*Work required*: Your copy should hold only the lines from the one with "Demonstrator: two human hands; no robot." to the one with "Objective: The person", both included, each exactly as it stands below, with no pictures.

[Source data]
::::::::::
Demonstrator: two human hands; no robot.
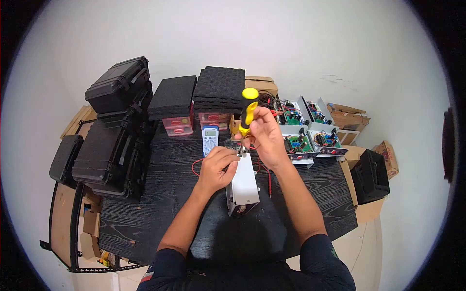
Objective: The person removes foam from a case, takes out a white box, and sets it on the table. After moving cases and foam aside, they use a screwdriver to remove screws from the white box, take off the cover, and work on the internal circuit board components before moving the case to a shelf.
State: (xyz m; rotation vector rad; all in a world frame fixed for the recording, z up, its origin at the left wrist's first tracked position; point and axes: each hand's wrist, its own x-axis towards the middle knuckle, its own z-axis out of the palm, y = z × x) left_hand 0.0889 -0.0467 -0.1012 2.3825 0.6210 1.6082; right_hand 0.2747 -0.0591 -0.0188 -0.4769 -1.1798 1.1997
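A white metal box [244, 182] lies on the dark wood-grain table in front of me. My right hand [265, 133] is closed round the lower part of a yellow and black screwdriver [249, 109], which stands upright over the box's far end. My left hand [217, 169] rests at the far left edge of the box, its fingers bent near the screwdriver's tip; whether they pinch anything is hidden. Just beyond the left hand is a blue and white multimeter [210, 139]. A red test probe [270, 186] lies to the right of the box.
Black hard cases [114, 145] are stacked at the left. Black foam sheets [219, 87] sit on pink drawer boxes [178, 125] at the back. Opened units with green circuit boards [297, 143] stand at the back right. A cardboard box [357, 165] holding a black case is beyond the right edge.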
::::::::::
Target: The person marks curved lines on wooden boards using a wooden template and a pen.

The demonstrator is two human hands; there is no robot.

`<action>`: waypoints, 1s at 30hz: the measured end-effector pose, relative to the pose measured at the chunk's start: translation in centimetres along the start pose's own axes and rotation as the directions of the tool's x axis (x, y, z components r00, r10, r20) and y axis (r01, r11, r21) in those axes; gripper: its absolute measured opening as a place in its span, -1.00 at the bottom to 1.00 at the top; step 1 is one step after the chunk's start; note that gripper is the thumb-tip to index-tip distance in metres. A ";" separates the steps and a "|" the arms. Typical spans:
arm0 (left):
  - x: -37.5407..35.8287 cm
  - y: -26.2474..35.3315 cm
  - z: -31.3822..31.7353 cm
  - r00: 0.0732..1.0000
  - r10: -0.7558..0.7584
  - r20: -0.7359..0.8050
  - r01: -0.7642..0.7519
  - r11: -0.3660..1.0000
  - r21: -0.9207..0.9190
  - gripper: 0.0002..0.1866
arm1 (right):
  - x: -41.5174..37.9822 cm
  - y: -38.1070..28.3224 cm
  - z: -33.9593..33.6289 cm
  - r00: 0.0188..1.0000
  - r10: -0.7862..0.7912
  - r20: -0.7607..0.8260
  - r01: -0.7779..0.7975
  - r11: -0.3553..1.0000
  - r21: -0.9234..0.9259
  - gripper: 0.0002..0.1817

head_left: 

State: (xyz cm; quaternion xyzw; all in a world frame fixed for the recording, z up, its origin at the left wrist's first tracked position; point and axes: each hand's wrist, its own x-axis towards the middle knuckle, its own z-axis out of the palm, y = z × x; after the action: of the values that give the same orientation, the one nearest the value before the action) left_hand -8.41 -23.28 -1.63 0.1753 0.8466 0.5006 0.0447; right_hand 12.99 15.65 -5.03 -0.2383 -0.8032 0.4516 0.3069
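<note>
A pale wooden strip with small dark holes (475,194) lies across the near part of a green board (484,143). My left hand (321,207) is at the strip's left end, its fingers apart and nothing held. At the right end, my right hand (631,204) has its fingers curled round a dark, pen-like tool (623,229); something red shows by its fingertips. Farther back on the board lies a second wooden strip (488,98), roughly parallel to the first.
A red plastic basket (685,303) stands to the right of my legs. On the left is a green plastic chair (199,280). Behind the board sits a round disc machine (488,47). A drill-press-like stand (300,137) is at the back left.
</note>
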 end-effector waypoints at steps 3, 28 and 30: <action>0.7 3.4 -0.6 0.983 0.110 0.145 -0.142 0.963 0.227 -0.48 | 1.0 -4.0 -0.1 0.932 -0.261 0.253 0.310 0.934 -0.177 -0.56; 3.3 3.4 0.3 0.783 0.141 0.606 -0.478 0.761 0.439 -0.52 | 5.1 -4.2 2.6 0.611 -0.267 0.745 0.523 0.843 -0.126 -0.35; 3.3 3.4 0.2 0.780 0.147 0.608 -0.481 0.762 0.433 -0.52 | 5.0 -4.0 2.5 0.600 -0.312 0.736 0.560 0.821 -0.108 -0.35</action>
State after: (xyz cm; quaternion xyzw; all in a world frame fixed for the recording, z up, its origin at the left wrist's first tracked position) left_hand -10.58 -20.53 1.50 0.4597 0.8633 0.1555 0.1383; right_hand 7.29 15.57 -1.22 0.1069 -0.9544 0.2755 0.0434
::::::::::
*Answer below*:
Demonstrator: two human hands; no robot.
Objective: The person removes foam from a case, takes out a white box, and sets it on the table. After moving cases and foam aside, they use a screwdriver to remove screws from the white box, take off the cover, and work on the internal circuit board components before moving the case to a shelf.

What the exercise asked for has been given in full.